Longues semaines, longs mois et bientôt deux années dans ce fouillis de rues, de fatigue, de travail encore et de salaire minimum, avec un lit partagé avec une autre cousine, je dors la nuit, elle le jour, on se croise sans se connaître. Chacune a un job lié à ce clan, on ferme les yeux sur les rumeurs, moi j'appprends tous les jours, j'essaye en plus d'ouvrir mon espace autour de moi. Repousser les nouvelles frontières de la langue encore inconnue, du quartier, de la ville, des usages, des transports en commun. Petit à petit je vois le ciel bleu, j'essaye de voir le bleu plus encore proche de moi. Pour les clients du restaurant, je ne suis qu'une chinoise, une asiat qui écrit des numéros sans comprendre le sens du menu, de leurs remarques, de leurs réflexions. Mais je progresse tant dans l'émotion que dans la haine. Je saisis les sens, je traduis en moi, je développe mon futur.

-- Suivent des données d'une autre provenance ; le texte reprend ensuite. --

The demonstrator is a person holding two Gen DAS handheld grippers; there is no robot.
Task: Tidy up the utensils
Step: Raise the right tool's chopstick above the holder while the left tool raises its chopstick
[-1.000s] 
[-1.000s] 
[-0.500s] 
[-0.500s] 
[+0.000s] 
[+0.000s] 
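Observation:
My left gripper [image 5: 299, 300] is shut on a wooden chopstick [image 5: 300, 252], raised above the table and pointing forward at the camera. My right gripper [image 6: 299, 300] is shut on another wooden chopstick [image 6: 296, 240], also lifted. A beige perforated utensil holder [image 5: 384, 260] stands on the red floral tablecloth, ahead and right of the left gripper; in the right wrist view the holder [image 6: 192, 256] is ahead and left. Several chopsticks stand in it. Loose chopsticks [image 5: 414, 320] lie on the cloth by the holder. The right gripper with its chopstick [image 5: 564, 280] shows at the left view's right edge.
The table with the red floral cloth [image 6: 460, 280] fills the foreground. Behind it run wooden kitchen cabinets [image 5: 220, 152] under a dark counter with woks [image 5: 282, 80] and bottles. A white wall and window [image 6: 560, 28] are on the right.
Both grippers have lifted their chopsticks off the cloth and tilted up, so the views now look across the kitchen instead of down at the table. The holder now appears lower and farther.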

Car avant de venir ici, j'étais professeur, j'avais étudié la biologie mais aussi des notions de vente, dans une école mixte avec quelques étrangers. Et sans rien en dire, j'avais appris les bases du français, mais jamais je n'ai dévoilé mes cartes, mes atouts pour réussir, juste un soir à ma mère. Voilà pourquoi je suis ici, mais pas pour la vie, mais bien pour devenir l'avenir réussi de ma famille. Une autre femme, plus droite, plus respectée, plus debout face à ce passé encore lourd sur les épaules. Aujourd'hui après que mes parents aient payé mon passage, je paye encore un droit pour travailler, sans papiers officiels. Cela pourrait être pire, comme ma colocataire de lit, elle se vend. On l'exploite. Je ne sais pourquoi je suis là, d'après quels critères, je fais la serveuse, pour quel honneur de famille ou autre sombre raison.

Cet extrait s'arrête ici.